Saved data entries
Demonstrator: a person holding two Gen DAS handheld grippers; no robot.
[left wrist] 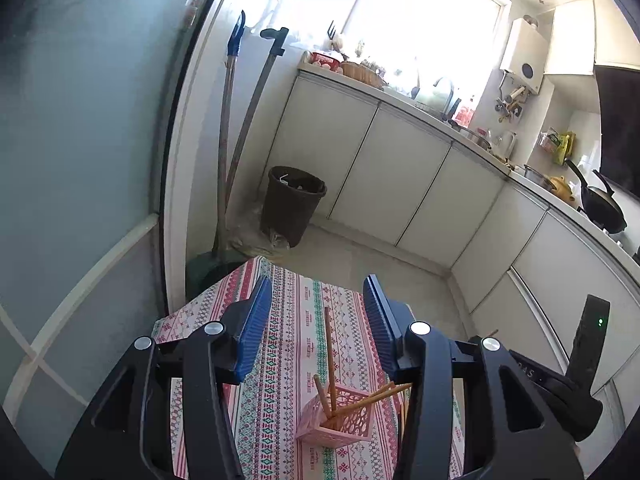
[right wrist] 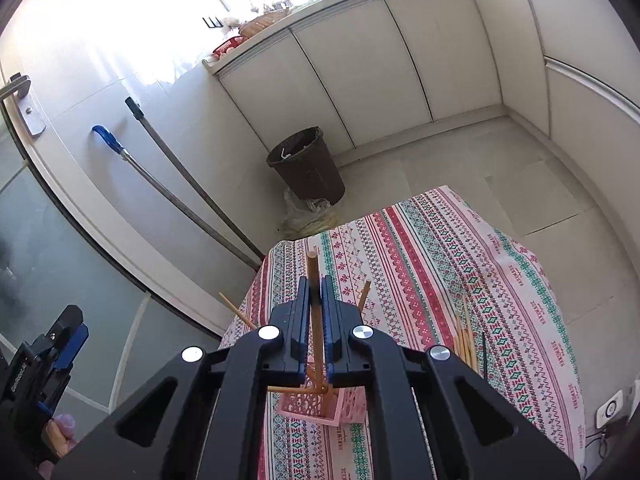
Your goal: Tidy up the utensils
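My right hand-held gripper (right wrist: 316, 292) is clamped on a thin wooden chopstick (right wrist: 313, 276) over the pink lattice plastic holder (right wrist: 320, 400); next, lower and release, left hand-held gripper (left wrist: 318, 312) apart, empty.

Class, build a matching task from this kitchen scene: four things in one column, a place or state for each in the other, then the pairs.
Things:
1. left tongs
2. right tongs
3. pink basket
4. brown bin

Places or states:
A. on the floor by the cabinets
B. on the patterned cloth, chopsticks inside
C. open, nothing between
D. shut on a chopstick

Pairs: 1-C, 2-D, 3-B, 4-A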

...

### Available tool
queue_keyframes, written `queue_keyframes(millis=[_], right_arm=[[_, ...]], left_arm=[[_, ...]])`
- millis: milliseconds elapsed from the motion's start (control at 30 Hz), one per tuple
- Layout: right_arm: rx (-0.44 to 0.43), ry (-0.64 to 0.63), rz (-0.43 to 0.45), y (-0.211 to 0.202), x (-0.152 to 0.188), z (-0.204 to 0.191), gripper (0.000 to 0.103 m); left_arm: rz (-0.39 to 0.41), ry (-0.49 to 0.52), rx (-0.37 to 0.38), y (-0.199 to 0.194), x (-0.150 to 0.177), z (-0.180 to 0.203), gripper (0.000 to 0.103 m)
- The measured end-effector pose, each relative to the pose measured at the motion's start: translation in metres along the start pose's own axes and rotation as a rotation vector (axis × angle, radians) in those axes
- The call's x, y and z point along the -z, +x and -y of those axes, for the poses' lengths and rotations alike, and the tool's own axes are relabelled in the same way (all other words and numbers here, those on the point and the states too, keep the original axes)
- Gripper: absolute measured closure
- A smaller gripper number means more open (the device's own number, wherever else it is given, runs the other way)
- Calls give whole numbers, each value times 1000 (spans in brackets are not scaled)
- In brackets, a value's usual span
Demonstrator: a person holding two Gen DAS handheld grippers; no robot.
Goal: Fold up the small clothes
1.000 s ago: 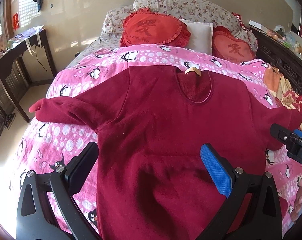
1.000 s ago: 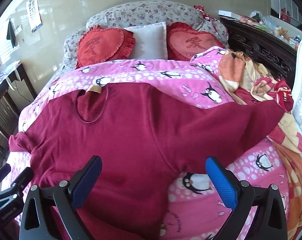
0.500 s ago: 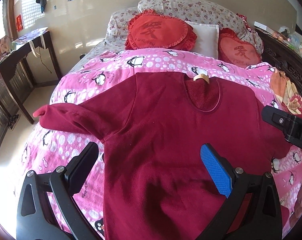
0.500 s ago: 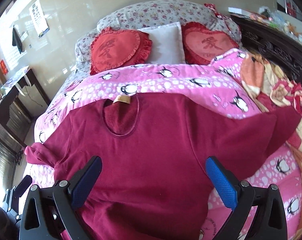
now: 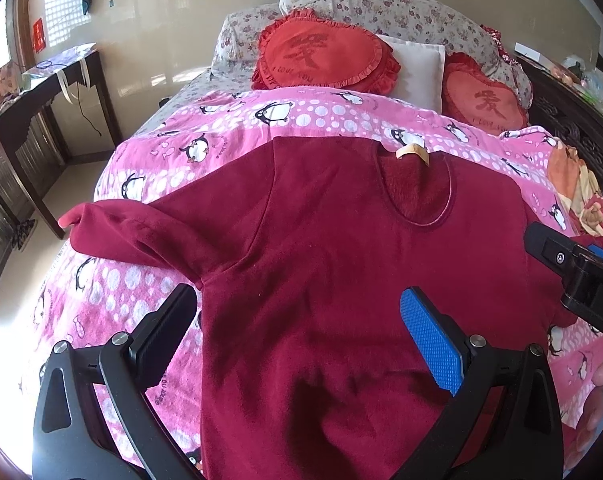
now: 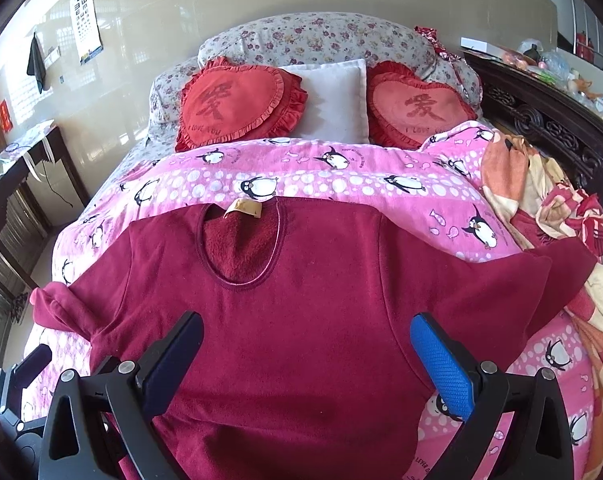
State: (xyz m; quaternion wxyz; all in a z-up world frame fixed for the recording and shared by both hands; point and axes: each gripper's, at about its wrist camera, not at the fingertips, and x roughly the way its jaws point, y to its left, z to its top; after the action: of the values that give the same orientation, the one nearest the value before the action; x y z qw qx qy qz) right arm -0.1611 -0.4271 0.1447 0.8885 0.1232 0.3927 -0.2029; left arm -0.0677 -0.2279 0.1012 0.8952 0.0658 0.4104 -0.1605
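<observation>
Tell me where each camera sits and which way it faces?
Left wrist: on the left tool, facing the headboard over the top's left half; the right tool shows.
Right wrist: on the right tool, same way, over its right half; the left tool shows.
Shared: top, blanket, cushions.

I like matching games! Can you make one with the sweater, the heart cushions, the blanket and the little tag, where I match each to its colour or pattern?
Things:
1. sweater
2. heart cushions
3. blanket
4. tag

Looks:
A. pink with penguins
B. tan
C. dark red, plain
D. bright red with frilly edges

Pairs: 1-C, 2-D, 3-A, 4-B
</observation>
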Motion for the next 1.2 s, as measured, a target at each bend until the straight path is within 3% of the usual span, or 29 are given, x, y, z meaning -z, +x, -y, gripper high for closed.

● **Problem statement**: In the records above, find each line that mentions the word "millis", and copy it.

● **Task solution**:
queue_keyframes, written `queue_keyframes(millis=[_], right_arm=[[_, ...]], left_arm=[[_, ...]])`
- millis: milliseconds elapsed from the motion's start (control at 30 Hz), one per tuple

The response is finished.